**EXERCISE BRIEF:** Filter the listing below, keeping only the lines with the word "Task".

**PROVIDED MATERIAL:**
────────

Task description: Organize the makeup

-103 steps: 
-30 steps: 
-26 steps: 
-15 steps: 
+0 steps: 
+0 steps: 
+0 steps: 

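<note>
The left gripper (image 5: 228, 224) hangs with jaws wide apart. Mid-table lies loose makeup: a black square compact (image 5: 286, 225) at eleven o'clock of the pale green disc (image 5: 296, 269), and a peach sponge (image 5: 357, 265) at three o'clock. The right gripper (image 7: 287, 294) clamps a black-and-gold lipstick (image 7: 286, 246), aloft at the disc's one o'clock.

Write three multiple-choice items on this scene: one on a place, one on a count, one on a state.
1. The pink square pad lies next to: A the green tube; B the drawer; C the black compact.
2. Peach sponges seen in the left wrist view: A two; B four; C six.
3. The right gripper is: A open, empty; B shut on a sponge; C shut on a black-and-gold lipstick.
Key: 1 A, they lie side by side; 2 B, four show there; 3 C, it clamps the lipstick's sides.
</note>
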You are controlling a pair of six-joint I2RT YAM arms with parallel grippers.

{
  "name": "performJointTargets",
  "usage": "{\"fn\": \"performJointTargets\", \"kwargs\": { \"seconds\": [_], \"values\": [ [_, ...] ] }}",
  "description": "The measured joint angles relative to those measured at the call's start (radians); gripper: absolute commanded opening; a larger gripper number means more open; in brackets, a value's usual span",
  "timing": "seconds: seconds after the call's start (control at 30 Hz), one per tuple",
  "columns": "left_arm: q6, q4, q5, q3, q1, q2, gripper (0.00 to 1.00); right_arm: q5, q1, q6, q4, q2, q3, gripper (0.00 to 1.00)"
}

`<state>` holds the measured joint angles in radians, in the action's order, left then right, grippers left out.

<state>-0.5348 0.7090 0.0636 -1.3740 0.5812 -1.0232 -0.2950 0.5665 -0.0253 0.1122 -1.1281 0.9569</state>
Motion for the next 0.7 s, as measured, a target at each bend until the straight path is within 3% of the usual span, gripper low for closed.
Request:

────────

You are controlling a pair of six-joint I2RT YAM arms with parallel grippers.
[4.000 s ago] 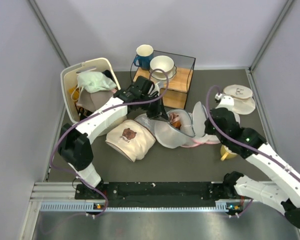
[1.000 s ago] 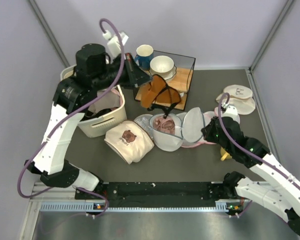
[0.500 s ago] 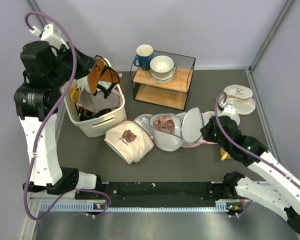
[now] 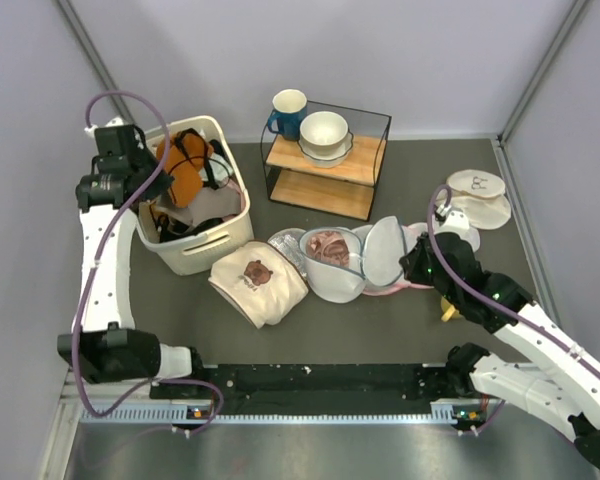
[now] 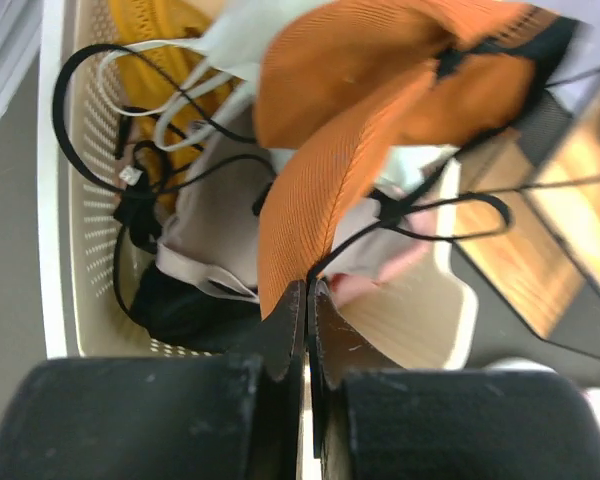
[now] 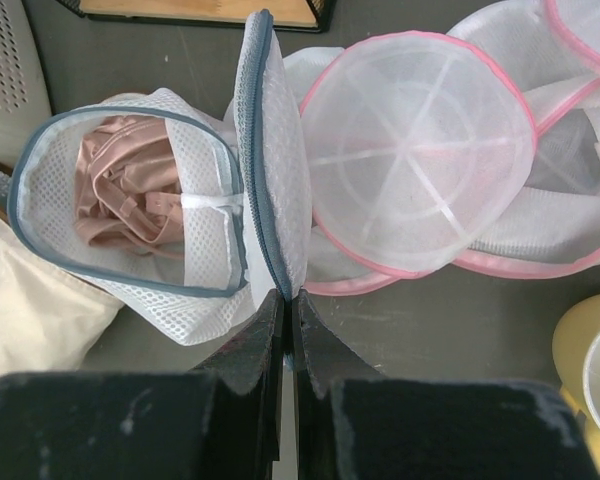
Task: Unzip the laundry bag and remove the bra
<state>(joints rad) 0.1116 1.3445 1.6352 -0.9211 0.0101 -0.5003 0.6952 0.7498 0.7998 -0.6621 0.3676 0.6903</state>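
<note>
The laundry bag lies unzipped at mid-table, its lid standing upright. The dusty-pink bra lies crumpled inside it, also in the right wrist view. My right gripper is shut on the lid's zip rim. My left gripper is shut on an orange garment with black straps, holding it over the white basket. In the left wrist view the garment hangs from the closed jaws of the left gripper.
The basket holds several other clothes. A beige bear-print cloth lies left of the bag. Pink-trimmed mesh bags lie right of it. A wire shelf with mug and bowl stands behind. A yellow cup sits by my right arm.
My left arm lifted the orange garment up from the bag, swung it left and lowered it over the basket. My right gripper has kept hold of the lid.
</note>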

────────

**ANSWER SPACE:**
Task description: Organize the makeup
Task: Unzip the laundry bag and remove the bra

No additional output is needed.